Food for Thought
Food for Thought Book Discussion
Led by Mount Prospect Public Library Readers’ Advisors, the Food for Thought Book Discussions will give you food for thought all year! Food for Thought selections offer a variety of books ranging from classics to non-fiction to popular fiction. This book discussion meets on the first Wednesday of each month in Meeting Room B in two sessions: Session 1 meets from noon-1 p.m. and Session 2 meets from 2-3 p.m. Books will be available 30 days prior to the discussion at the Fiction/AV/Teen Services desk.
Circling the Sun by Paula McLain
Brings to life a fearless and captivating woman from recent history: Beryl Markham, a record-setting aviator caught up in a passionate love triangle with safari hunter Denys Finch Hatton and Karen Blixen, author of the classic memoir Out of Africa.

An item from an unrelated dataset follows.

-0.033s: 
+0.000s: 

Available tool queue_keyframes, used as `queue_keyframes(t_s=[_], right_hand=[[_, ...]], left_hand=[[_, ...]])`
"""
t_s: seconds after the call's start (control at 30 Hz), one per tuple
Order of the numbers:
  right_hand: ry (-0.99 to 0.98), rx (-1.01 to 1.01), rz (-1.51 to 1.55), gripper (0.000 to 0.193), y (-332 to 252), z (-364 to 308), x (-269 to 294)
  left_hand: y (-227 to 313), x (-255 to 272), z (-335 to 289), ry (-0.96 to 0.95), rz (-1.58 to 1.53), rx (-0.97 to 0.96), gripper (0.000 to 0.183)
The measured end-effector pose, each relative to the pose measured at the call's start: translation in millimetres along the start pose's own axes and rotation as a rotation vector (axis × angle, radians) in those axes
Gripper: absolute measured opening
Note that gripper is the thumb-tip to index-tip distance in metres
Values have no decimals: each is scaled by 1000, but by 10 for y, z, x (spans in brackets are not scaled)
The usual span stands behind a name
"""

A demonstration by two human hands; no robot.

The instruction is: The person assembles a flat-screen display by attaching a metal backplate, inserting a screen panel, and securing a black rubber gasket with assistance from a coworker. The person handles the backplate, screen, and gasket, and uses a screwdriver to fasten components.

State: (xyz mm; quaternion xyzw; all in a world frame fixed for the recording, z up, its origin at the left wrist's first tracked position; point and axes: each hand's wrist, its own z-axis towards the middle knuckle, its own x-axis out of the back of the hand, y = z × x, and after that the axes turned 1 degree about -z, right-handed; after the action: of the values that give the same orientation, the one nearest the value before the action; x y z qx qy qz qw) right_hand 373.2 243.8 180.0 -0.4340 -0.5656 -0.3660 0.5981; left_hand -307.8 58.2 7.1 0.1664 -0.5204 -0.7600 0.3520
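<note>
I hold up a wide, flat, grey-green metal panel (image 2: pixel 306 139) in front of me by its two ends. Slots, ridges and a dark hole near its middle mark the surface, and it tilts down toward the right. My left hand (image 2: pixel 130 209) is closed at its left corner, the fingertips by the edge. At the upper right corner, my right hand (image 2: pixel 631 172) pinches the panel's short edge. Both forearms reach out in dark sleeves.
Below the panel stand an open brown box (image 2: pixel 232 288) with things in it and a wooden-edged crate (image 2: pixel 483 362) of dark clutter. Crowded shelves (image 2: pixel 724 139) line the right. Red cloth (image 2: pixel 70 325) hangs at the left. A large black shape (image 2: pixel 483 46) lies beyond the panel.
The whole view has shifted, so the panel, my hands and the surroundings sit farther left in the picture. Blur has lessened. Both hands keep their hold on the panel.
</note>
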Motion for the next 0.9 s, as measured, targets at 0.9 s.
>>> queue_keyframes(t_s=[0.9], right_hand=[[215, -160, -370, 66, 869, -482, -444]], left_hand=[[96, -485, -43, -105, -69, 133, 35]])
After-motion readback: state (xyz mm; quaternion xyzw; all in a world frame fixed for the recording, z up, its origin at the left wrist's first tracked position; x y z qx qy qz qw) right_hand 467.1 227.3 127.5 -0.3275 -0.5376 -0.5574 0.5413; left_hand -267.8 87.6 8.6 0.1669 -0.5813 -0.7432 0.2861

My Grandfather Would Have Shot Me: A Black Woman Discovers Her Family’s Nazi Past by Jennifer Teege and Nikola Sellmair
A German-Nigerian woman discovers, while examining a library book, that her grandfather, Amon Goeth, was portrayed in Schindler's List as the central villain of the Plaszów concentration camp, responsible for brutally murdering thousands of people.
I Let You Go by Clare Mackintosh
Devastated by a hit-and-run accident that has ended the life of her young son, Jenna moves to the remote Welsh coast to search for healing while two dedicated policemen try to get to the bottom of the case.
Our Souls at Night by Kent Haruf
In Holt, Colorado, widower Louis Waters is initially thrown when the widowed Addie Moore suggests that they spend time together, in bed, to stave off loneliness, but soon they are exchanging confidences and memories.
The Turner House by Angela Flournoy
The Turners’ house has seen thirteen children grown and gone, the fall of Detroit's East Side, and the loss of a father. When the family discovers that the house is worth just a tenth of its mortgage, the Turner children are called home to decide its fate and to reckon with how each of their pasts haunts--and shapes--their family's future.
One of the Manhattan Project’s secret cities, the Tennessee town of Oak Ridge was created in 1942 and became home to thousands of young women sworn to strict secrecy protocols. The reverberations from their work there, work they did not fully understand at the time, are still being felt today.
Did You Ever Have a Family? by Bill Clegg
On the eve of her daughter's wedding, June Reid's life is completely devastated when a shocking disaster takes the lives of her entire family, all gone in a moment. Alone and directionless, June drives across the country. In her wake, a community emerges, weaving a beautiful and surprising web of connections through shared heartbreak.
The Nest by Cynthina D’Aprix Sweeney
Years of simmering tensions finally reach a breaking point as Melody, Beatrice, and Jack Plumb gather to confront their charismatic and reckless older brother, Leo, freshly released from rehab after a drunken driving incident. The resulting accident has endangered the fate of the shared inheritance that has shaped their choices and their lives.
Elizabeth is Missing by Emma Healey
Maud, an aging grandmother, is slowly losing her memory. Yet she refuses to forget her best friend Elizabeth, whom she is convinced is missing and in terrible danger. Resolving to save her friend, she discovers clues that seem only to lead her deeper into her own past, to the unsolved disappearance of her sister after WWII.
Peaches for Father Francis by Joanne Harris
Vianne Rochet, known for near-magical skills with chocolate, returns to the rural French village of Lansquenet and discovers a large Muslim population has grown. Tensions between cultures reach a boiling point when the resident priest is accused of a hate crime, and it will take an outsider to show the two communities how alike they really are.
$2.00 a Day by Kathryn J. Edin and H. Luke Shaefer
Edin and Shaefer tell the stories of eight families who live on what is almost unimaginable, an income that falls below the World Bank definition of poverty in the developing world. This revelatory assessment of poverty in America examines the survival methods employed by households with virtually no income to illuminate disturbing trends in low-wage labor and income inequality.